Sí que somos supermamás, y de aquí al infinito y más allá… Ser madre no es una tarea fácil, exige tiempo, dedicación, responsabilidad, formación y un sinfín de trabajos y tareas diarias que pueden acabar con nuestra salud física, mental y emocional.

Hoy queremos hablar de cómo ser una madre lo suficientemente buena porque ser suficientemente buena es ser una SUPERMAMÁ.

Entre nuestros roles está el de cocinera, taxista, enfermera, médica, pediatra, logopeda, profesora, psicóloga, psiquiatra, profesora, actriz, nutricionista, deportista profesional, fisioterapeuta, coach, contenedora,  limpiadora, árbol del dinero, castigadora, jefa, negociadora, líder, economista, malabarista, constructora, mediadora, montadora de Ikea, oportunista, policía, videogamer, community manager, blogger, modelo, personal shopper, paseadora,  y un largo etcétera… total, nada, lo normal…

Y encima queremos hacerlo perfecto. ¡Habrase visto que encima nos equivoquemos! ¿Qué creemos que necesitamos desarrollar para ser una madre suficientemente buena? Podemos empeñarnos en ser todo esto y además hacerlo perfecto (cosa totalmente absurda e imposible), o podemos empeñarnos en querer a nuestro hijo tal y como es. Y a nosotras mismas, también.

Lo más importante es crear un espacio para que el niño pueda desarrollar su verdadero YO.

Querer a nuestro hijo por quién es y no por cómo se comporta.
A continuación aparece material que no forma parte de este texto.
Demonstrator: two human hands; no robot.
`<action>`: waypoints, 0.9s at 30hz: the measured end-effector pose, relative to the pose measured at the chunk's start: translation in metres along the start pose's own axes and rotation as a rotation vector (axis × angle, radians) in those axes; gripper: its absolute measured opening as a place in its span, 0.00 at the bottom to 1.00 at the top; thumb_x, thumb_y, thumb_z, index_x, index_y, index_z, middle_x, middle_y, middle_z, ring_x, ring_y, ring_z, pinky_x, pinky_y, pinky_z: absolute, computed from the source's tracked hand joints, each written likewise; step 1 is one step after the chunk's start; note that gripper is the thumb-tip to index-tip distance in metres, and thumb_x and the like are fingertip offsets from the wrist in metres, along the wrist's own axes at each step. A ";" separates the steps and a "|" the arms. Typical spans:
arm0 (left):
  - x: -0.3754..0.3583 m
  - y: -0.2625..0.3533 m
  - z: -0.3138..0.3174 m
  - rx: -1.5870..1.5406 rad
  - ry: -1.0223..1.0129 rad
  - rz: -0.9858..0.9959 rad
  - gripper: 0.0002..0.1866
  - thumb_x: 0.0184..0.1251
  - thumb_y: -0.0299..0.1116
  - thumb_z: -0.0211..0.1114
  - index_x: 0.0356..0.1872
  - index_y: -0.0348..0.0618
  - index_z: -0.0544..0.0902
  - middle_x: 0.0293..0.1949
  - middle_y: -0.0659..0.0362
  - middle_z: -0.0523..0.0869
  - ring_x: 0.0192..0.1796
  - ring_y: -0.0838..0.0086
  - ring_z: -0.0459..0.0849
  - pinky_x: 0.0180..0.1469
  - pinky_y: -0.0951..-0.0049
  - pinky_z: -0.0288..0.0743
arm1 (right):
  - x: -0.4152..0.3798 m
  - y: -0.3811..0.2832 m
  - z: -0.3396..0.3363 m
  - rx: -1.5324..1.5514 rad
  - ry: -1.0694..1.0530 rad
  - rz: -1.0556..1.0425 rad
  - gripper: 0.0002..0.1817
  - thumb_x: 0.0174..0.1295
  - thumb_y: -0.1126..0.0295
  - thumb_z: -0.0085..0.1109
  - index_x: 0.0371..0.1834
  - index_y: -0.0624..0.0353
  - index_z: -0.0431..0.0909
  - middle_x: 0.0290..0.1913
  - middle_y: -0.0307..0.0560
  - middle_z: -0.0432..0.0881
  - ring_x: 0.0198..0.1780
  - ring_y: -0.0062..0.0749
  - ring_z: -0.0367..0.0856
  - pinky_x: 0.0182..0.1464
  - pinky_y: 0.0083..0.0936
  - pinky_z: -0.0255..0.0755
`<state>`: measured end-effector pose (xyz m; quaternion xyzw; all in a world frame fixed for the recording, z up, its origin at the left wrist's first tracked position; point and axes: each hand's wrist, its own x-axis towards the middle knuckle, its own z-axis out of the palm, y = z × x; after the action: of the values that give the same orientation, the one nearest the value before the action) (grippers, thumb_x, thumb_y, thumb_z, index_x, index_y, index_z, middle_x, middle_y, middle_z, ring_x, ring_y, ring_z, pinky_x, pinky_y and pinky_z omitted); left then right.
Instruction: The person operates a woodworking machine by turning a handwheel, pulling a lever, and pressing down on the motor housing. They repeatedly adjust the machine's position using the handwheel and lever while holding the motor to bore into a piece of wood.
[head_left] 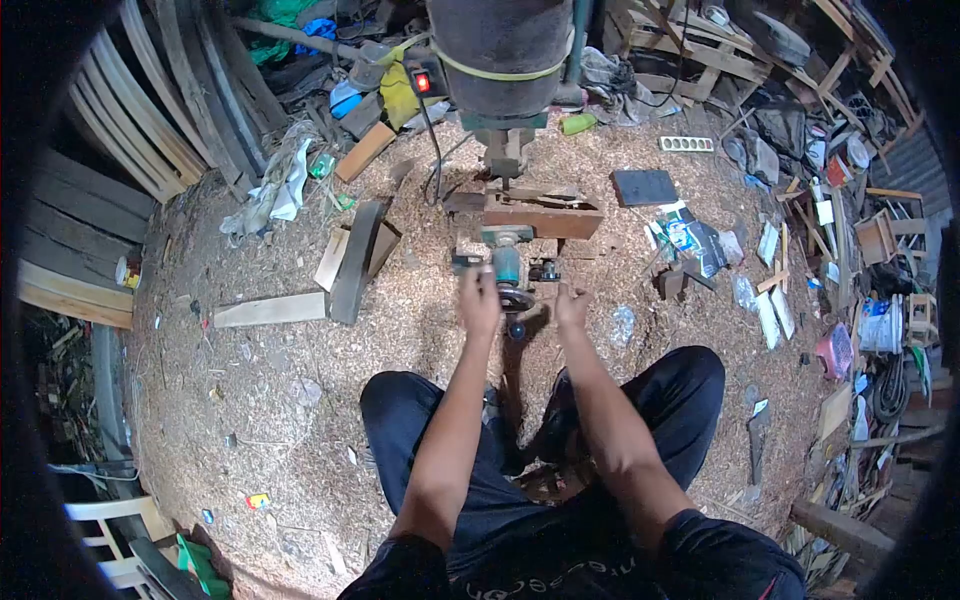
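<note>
fingers of left hand (479, 300) on teal power tool (508, 275), right hand (571, 305) beside it

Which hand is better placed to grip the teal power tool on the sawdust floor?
The left hand, probably. It sits right beside the teal power tool, level with its body and apparently touching it. The right hand is a little apart, on the tool's other side, with curled fingers.

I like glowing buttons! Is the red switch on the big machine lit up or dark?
Lit up. The red switch glows bright against the dark machine. Whether the machine is running, I cannot tell.
</note>
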<state>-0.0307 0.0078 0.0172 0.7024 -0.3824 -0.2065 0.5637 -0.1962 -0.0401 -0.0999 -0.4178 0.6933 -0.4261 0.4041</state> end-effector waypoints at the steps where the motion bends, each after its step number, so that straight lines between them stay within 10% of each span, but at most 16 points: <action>1: -0.002 0.000 0.001 0.126 -0.012 0.153 0.16 0.73 0.41 0.62 0.35 0.36 0.81 0.36 0.49 0.82 0.42 0.55 0.80 0.50 0.59 0.72 | 0.000 0.002 0.001 -0.103 -0.029 0.119 0.35 0.70 0.51 0.62 0.66 0.70 0.64 0.50 0.60 0.80 0.47 0.45 0.81 0.50 0.35 0.77; 8: 0.001 -0.006 -0.005 0.019 -0.112 0.020 0.09 0.62 0.32 0.64 0.40 0.39 0.81 0.41 0.46 0.84 0.46 0.51 0.83 0.53 0.57 0.75 | -0.075 -0.080 -0.004 0.083 -0.125 0.064 0.42 0.71 0.41 0.54 0.67 0.74 0.63 0.53 0.61 0.77 0.53 0.43 0.78 0.57 0.35 0.73; 11: -0.001 -0.015 -0.004 0.025 -0.133 -0.006 0.10 0.62 0.33 0.64 0.41 0.40 0.81 0.41 0.46 0.84 0.46 0.51 0.84 0.53 0.57 0.75 | -0.106 -0.072 0.004 0.339 -0.143 0.022 0.38 0.70 0.50 0.61 0.69 0.70 0.60 0.54 0.59 0.79 0.53 0.42 0.81 0.57 0.36 0.74; 14: 0.004 -0.007 -0.007 0.061 -0.129 0.062 0.11 0.62 0.34 0.64 0.43 0.41 0.80 0.41 0.46 0.84 0.47 0.51 0.84 0.53 0.57 0.76 | -0.133 -0.114 -0.024 -0.042 -0.294 -0.488 0.35 0.67 0.59 0.65 0.69 0.68 0.60 0.56 0.60 0.79 0.55 0.46 0.82 0.58 0.38 0.75; 27: -0.001 -0.005 -0.006 0.044 -0.215 0.068 0.14 0.65 0.35 0.64 0.46 0.39 0.79 0.47 0.45 0.83 0.52 0.49 0.82 0.58 0.58 0.74 | -0.077 -0.074 -0.047 -0.004 -0.594 -0.527 0.30 0.55 0.82 0.54 0.66 0.67 0.70 0.51 0.62 0.83 0.55 0.45 0.85 0.56 0.34 0.78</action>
<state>-0.0261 0.0127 0.0141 0.6751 -0.4689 -0.2528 0.5105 -0.1966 0.0211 -0.0006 -0.6870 0.4162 -0.3745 0.4632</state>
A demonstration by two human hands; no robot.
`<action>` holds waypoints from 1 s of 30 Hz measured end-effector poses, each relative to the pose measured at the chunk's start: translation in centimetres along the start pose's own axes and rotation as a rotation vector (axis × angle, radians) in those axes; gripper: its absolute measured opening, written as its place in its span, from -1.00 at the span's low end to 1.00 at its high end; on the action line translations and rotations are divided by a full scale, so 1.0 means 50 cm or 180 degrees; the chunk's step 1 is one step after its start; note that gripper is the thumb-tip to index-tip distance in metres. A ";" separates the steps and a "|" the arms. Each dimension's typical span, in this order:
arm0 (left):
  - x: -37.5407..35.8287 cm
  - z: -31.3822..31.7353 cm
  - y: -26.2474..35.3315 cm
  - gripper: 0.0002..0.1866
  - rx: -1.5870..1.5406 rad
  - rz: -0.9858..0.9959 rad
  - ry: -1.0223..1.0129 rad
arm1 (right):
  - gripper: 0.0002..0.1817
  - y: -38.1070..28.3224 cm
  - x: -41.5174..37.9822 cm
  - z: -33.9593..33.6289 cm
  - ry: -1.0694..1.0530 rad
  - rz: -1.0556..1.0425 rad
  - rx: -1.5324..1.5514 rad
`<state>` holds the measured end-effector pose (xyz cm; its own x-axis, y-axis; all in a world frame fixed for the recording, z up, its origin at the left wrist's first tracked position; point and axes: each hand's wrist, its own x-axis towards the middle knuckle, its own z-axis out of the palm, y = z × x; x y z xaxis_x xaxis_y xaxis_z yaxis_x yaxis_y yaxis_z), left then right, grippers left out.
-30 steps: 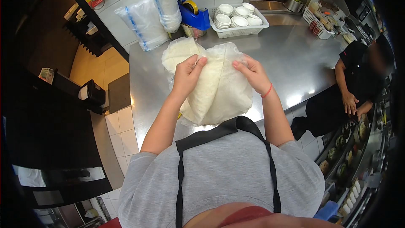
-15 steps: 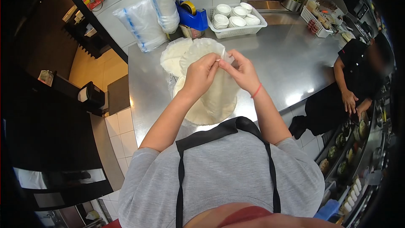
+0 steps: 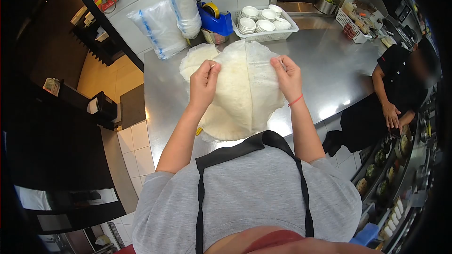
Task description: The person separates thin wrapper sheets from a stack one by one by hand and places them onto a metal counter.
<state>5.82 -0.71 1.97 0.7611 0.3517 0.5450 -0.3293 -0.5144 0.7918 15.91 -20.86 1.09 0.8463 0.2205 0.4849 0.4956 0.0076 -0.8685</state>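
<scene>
Between my hands a thin, round, pale dough sheet [image 3: 238, 80] is spread, with a fold line running down its middle. My left hand [image 3: 204, 81] pinches its left edge between thumb and fingers. At its upper right edge my right hand [image 3: 288, 74], with a red band at the wrist, grips it the same way. More pale round sheets [image 3: 197, 58] lie on the steel counter behind and below it, partly covered. Clear plastic shows under the stack's near edge.
Wrapped plastic packs [image 3: 157, 33] and a blue tape dispenser [image 3: 216, 21] stand against the wall. Beside them is a white basket [image 3: 268, 35] of small white cups. A person in black [image 3: 398, 80] stands at the right, near the steel counter [image 3: 325, 61] and food containers.
My hands have moved apart, from close together at the sheet's top to its opposite sides. The sheet, folded and bunched before, is now opened out flat between them.
</scene>
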 end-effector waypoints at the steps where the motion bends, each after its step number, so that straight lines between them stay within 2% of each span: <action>1: 0.001 -0.004 -0.003 -0.80 0.0000 -0.0001 -0.0001 | -0.73 0.004 0.003 -0.002 0.0063 -0.0054 -0.0026; 4: 0.001 -0.018 -0.020 -0.77 0.0010 -0.0065 0.0149 | -0.73 0.029 0.011 -0.013 0.0134 0.0291 0.0280; 8: -0.014 -0.028 -0.098 -0.74 -0.0163 -0.0373 0.0211 | -0.74 0.099 0.009 -0.019 0.0078 0.0615 0.0200; 10: -0.032 -0.029 -0.147 -0.73 -0.0080 -0.0493 0.0212 | -0.72 0.146 -0.002 -0.012 0.0066 0.1056 0.0036; 15: -0.092 -0.037 -0.259 -0.72 -0.0012 -0.1342 0.0191 | -0.71 0.292 -0.037 0.003 -0.0166 0.1354 -0.0353; 17: -0.113 -0.042 -0.286 -0.73 0.0231 -0.1353 0.0150 | -0.69 0.335 -0.051 0.006 -0.0263 0.1496 -0.0511; 19: -0.133 -0.046 -0.291 -0.75 0.0474 -0.1368 0.0108 | -0.69 0.355 -0.059 0.008 -0.0769 0.1535 -0.0981; 20: -0.138 -0.048 -0.292 -0.77 0.0543 -0.1250 0.0005 | -0.69 0.363 -0.054 0.004 -0.0792 0.1537 -0.0974; 22: -0.138 -0.050 -0.279 -0.80 0.0620 -0.1139 -0.0093 | -0.70 0.346 -0.039 -0.001 -0.1919 0.1541 -0.1880; 23: -0.137 -0.052 -0.267 -0.82 0.0581 -0.0894 -0.0178 | -0.70 0.330 -0.033 -0.003 -0.1932 0.1554 -0.1876; 24: -0.134 -0.052 -0.251 -0.84 0.0537 -0.0644 -0.0265 | -0.66 0.288 -0.021 0.001 -0.1925 0.1288 -0.2108; 25: -0.133 -0.050 -0.237 -0.84 0.0534 -0.0663 -0.0281 | -0.60 0.265 -0.020 0.010 -0.1916 0.1030 -0.2337; 26: -0.132 -0.049 -0.222 -0.85 0.0611 -0.0512 -0.0403 | -0.60 0.266 -0.019 0.025 -0.1920 0.1058 -0.2333; 28: -0.118 -0.041 -0.202 -0.86 0.0676 -0.0281 -0.0539 | -0.49 0.267 0.012 0.064 -0.2085 -0.0246 -0.1496; 30: -0.117 -0.033 -0.174 -0.89 0.0837 0.0296 -0.0698 | -0.48 0.277 0.016 0.118 -0.2325 -0.0775 -0.0871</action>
<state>3.31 2.99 -7.65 0.8459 0.1323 0.5166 -0.2694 -0.7301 0.6280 22.28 -14.81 -11.14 0.4150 0.8242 0.3853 0.7592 -0.0803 -0.6459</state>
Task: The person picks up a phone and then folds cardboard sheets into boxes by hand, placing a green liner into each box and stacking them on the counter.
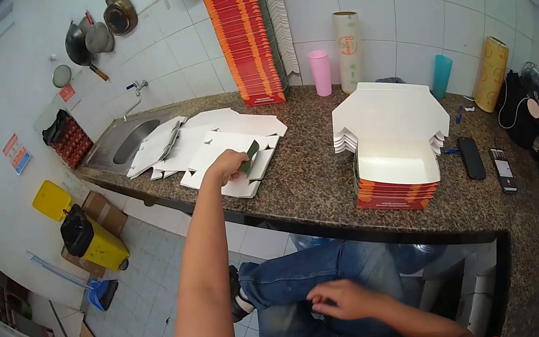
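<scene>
My left hand [226, 166] is closed on a raised flap of a flat white cardboard box blank [215, 150], whose green side shows at the fingers. That blank tops a loose pile of white blanks [225, 121] on the counter. Above my thigh hovers my right hand [346, 300], its fingers loosely apart and nothing visible in them. On the right part of the counter stands a nested stack of folded boxes [395, 171], red and orange outside and white inside, lids up.
A tall stack of red-orange boxes [245, 41] leans by the wall. Beside it stand a pink cup [320, 73] and a film roll [349, 54]. Phones [471, 158] lie on the granite counter [303, 164] at right. A sink [131, 143] is at left, a yellow bin [104, 243] below.
</scene>
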`<action>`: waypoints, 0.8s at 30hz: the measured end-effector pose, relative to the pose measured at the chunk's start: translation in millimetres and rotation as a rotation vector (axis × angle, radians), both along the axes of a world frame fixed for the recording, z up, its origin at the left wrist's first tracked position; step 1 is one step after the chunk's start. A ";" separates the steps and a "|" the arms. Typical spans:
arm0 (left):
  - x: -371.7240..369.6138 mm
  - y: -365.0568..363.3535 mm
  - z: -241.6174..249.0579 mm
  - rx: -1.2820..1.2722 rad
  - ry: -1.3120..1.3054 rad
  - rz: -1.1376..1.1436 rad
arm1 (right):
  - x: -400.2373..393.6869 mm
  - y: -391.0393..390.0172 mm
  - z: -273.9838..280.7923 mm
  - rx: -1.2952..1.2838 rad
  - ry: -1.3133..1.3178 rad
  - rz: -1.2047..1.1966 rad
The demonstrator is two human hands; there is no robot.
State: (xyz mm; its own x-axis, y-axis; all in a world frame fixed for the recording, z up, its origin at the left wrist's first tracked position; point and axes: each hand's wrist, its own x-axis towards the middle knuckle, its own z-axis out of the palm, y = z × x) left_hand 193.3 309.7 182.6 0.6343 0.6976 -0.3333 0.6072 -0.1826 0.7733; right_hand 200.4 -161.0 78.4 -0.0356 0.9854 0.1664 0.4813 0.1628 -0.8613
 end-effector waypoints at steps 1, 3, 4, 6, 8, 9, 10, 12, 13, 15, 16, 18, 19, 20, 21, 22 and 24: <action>1.0 1.3 0.1 -0.087 -0.028 0.103 | -8.7 2.7 -21.7 0.003 -0.003 0.002; -0.2 11.7 -8.9 -0.156 -0.109 0.146 | -23.0 3.5 -58.9 -0.157 0.105 0.175; 0.2 24.3 -18.6 -0.230 -0.182 0.153 | -27.4 1.0 -71.7 -0.160 0.106 0.177; -3.0 16.5 -11.8 -0.305 -0.252 0.160 | -32.3 -1.9 -81.4 -0.166 0.088 0.216; -9.2 0.1 6.7 -0.135 -0.241 0.181 | -28.0 -0.4 -78.8 -0.174 0.113 0.205; -16.1 -10.1 16.0 -0.136 -0.240 0.183 | -24.8 1.0 -70.4 -0.182 0.137 0.193; -24.4 -22.6 23.4 -0.079 -0.443 0.189 | -21.2 3.0 -59.0 -0.182 0.137 0.193; -42.3 -61.6 47.6 -0.004 -0.781 0.202 | -14.0 12.3 -25.3 0.011 0.058 -0.039; -53.8 -88.6 58.7 -0.025 -0.876 0.174 | -10.7 20.5 -1.9 0.219 -0.051 -0.168; -75.7 -147.9 66.6 -0.071 -0.989 0.203 | -9.4 38.8 52.5 0.535 -0.095 -0.360; -87.3 -178.6 62.8 -0.091 -0.989 0.230 | -10.0 47.9 78.1 0.648 -0.032 -0.426; -105.8 -244.0 55.5 -0.325 -1.215 0.167 | -5.6 62.9 113.6 0.867 -0.168 -0.401; -114.8 -265.4 41.6 -0.384 -1.238 0.125 | -1.2 66.4 123.3 0.861 -0.160 -0.404; -123.6 -287.2 33.3 -0.430 -1.243 0.127 | 2.1 68.6 129.8 0.912 -0.327 -0.287; -132.8 -298.7 18.0 -0.538 -1.201 0.142 | 3.4 70.2 132.1 0.951 -0.487 -0.165; -142.6 -309.7 1.9 -0.511 -1.234 0.119 | 3.3 70.2 131.0 0.907 -0.426 -0.145; -149.1 -325.0 -5.9 -0.484 -1.271 0.114 | -2.3 70.0 129.8 0.864 -0.347 -0.166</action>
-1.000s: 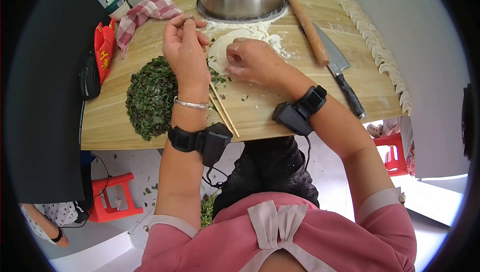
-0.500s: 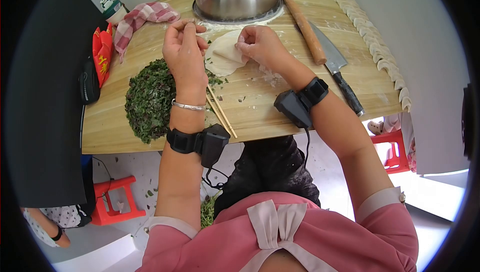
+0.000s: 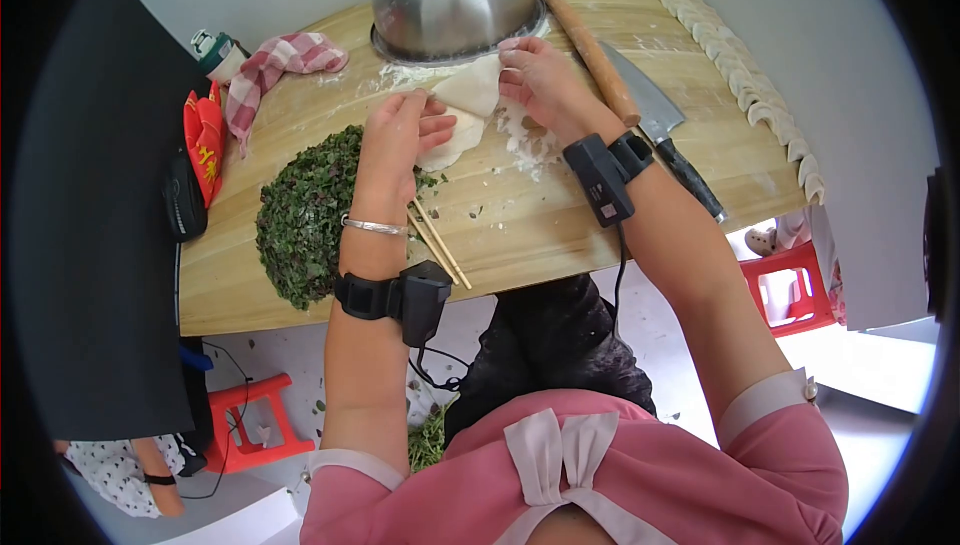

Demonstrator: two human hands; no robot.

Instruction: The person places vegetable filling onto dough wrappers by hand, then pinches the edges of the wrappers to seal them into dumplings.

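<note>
A thin dough wrapper [image 3: 473,86] is lifted and stretched between my two hands. My right hand [image 3: 543,87] pinches its upper right edge between thumb and fingertips. At the left end, my left hand [image 3: 398,135] has thumb and forefinger closed on the edge, its other fingers loosely extended. Below the raised sheet, more pale dough [image 3: 455,148] lies on the wooden table [image 3: 540,230]. A pile of chopped green leaves [image 3: 308,210] sits left of my left forearm. Two wooden chopsticks [image 3: 438,240] rest beside my left wrist, their far ends hidden behind it.
An upturned metal basin [image 3: 455,0] stands at the back. Right of it lie a rolling pin [image 3: 588,48] and a cleaver [image 3: 655,110]. Dumplings [image 3: 735,65] line the right edge. A checked cloth [image 3: 265,75] and red packet [image 3: 203,145] are left. Another person's arm [image 3: 155,470] shows lower left.
My right hand has moved up and right, raising the wrapper off the dough beneath. My left hand has shifted down and right to the wrapper's left end. The view has tilted slightly.
</note>
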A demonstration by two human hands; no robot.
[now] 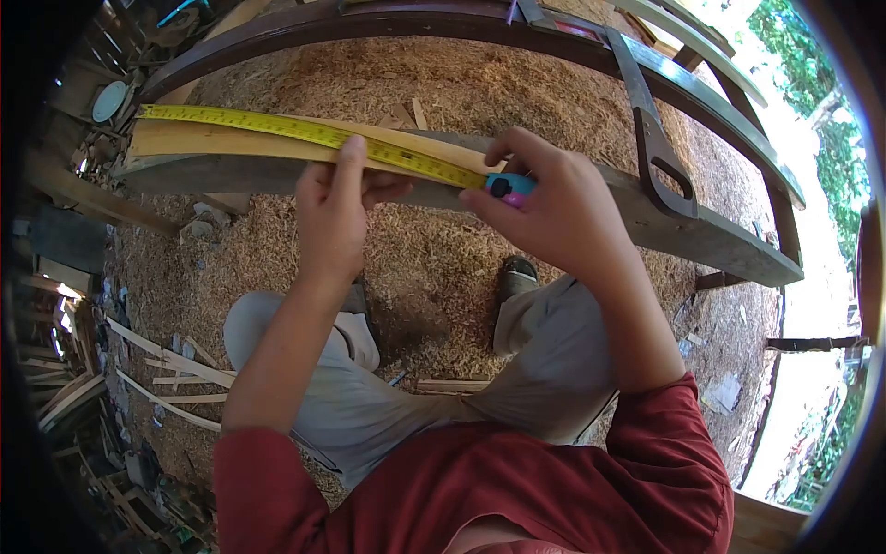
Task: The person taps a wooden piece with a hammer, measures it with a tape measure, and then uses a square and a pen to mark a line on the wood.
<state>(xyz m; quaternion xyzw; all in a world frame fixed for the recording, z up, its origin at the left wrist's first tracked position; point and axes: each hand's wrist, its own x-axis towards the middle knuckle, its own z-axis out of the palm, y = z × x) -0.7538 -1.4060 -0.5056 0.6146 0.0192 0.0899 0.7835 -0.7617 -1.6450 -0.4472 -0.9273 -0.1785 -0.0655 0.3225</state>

Y hacérselo saber. Que podemos no estar de acuerdo ni gustarnos su comportamiento, pero que le queremos por encima de todo. Esto no hay que confundirlo con la permisividad, que no tiene nada que ver.

Querer a nuestro hijo por quién es y no por cómo se comporta. Y hacérselo saber.

Ser supermamás o madres suficientemente buenas es acompañarles en el proceso de aprendizaje para la vida, para que se conviertan en las personas que ellos quieran ser. En nuestros talleres, una de las dinámicas que trabajamos con los padres es plantearse qué capacidades, habilidades y valores nos gustaría ver en nuestros hijos dentro de 20 años. Algunas de las respuestas son: responsable, independiente, alegre, feliz, honesto, asertivo… Y la pregunta es ¿cómo podemos desarrollarlas estas habilidades, capacidades y valores?. Para esto existen muchas herramientas, pero lo fundamental es acogerle, enseñarle que los errores son maravillosas oportunidades de aprendizaje, que por supuesto también tienen consecuencias lógicas naturales (no confundir con los castigos), y a poner el foco dentro de uno mismo, en la automotivación, asunción de responsabilidades y derecho a Ser y a expresarse.

Ser supermamás o madres suficientemente buenas es acompañarles en el proceso de aprendizaje para la vida, para que se conviertan en las personas que ellos quieran ser.